I really wanted to avoid analyzing this silly story, even when I was bombarded by colleagues sending me the link to the November 2013 South China Morning Post story quoting China Eximbank' chief country risk analyst as saying that China will provide $1 trillion in finance (investment, soft credits, commercial loans) to Africa by 2025, i.e. over the next 12 years. I wrote about it in another post on Zimbabwe, but never tackled it head on.
Let's unpack that a bit. For 2011, the SAIS China Africa Research Initiative has confirmed around $9 billion in Chinese loans (and loan commitments) in Africa. These are still mostly from China Eximbank, although China Development Bank is increasingly active. Chinese FDI in 2011 was $3.17 billion by official figures. According to Derek Scissor's China Investment Tracker, FDI was over $10 billion in 2011 (this only includes deals valued at $100 million and above). So if we figure that Chinese finance in 2011 was about $20 billion, is it likely that we will see an additional $1000 billion ($1 trillion) by 2025?
No. As the article points out, this would mean $83 billion per year, on average. The China Eximbank official said that China Eximbank will provide “70 to 80 percent” of this amount. The entire continent's infrastructure deficit is estimated to be about $93 billion annually, but absorptive capacity and bankable projects are far below that figure.

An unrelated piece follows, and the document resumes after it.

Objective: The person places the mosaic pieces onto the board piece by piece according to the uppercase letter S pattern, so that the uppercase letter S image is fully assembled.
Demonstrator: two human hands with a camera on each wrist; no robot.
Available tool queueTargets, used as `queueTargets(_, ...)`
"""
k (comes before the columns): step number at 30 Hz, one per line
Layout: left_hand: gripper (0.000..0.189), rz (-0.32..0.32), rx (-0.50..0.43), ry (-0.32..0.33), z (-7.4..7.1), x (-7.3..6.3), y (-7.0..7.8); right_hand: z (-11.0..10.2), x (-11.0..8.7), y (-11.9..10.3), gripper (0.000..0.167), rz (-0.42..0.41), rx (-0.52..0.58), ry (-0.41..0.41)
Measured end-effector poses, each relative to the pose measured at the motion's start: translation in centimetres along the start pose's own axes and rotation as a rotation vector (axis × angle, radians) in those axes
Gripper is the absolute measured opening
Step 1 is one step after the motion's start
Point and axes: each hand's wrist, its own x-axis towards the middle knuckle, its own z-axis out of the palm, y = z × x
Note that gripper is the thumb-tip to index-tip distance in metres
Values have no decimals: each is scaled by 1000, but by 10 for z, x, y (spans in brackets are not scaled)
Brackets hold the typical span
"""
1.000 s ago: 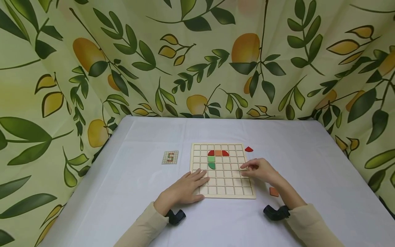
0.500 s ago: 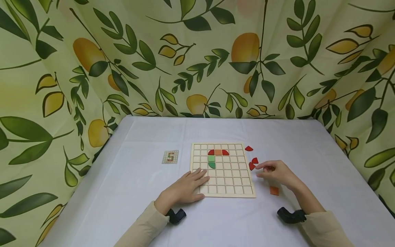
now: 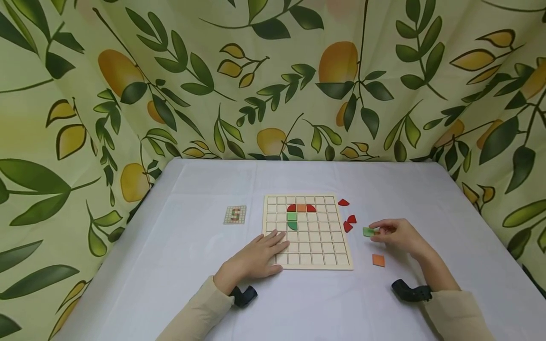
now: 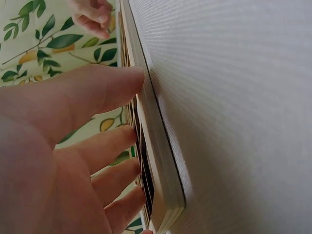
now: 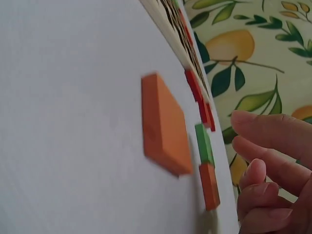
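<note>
My left hand [image 3: 256, 258] rests on the lower left corner of a wooden grid board [image 3: 320, 247], fingers spread, thumb at the near edge. On the board, red quarter-circles [image 3: 311, 208] flank an orange square [image 3: 301, 208]. Below the left one sit a light green square [image 3: 292, 216] and a dark green quarter-circle [image 3: 292, 226]. Right of the board, my right hand [image 3: 401, 237] hovers over a loose green square tile [image 3: 368, 232] and an orange tile [image 5: 209, 187] beside it. Its thumb and forefinger are apart with nothing between them, the other fingers loosely curled.
Another orange square tile [image 3: 378, 260] lies nearer me. Three loose red quarter-circles [image 3: 351, 219] lie along the board's right edge. Left of the board lies a small card [image 3: 235, 215] printed with a coloured S on a grid. A patterned curtain [image 3: 273, 94] hangs behind the white-covered table [image 3: 192, 189].
My right hand has moved right, off the board, past the red quarter-circles to the green and orange tiles. My left hand has stayed on the board.
</note>
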Motion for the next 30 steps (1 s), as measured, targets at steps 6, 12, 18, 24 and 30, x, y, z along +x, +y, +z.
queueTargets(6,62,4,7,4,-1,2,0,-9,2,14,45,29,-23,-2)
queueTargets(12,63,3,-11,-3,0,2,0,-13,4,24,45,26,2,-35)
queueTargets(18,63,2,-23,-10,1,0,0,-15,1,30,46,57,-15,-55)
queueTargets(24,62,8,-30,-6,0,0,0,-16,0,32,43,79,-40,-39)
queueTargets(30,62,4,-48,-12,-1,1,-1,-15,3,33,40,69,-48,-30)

Perhaps this another example of bad translating. How many times have I seen a translator struggling to convert Chinese numbers (based on 10,000 or “wan” where one million is 百万(or “a hundred ten thousands”) into the system we use of thousands, hundred thousands, and millions? Although many stories have now spun this as a “pledge” or “commitment” of finance to Africa, I haven't seen a retraction, but I also haven't seen the figure repeated again by any Chinese official.